The chart displays the quantity of hash buckets (y-axis) produced by the frequency generation of the primary index column utilizing strings (x-axis). An ideal distribution would exhibit an impulse function with 1,048,576 counts focused on 95. Our test results show a distribution still centered on 95, but resembling a bell curve with a peak of approximately 43,000 counts, a mere 25% of the expected value. The frequency of certain buckets is significantly lower, with one bucket only occurring 50 times and another 51 times. The majority of buckets fall within the range of 120 to 150 occurrences.
Upon closer examination, it becomes evident that the equitable allocation of rows across the AMPs is not the underlying issue. Each AMP receives an almost identical number of rows, ranging from 623,000 to 627,000. Rather, the problem lies in generating hash collisions on all AMPs, as demonstrated in the subsequent graph.

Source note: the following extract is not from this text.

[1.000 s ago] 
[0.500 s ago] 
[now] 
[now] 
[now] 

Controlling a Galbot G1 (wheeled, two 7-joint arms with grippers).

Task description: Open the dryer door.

The algorithm produced around 15,000 hash collisions per 160 AMPS. Most of these collisions result from three or four primary index values being linked to the same hash value. This is concerning, as hash collisions have a negative impact on performance.
Let’s revisit the scenario, but this time, we store the phone numbers in a BIGINT column and employ it as the Teradata Primary Index. We create a table containing 100 million rows. The resulting graph corresponds to our expectations for the CHARACTER column.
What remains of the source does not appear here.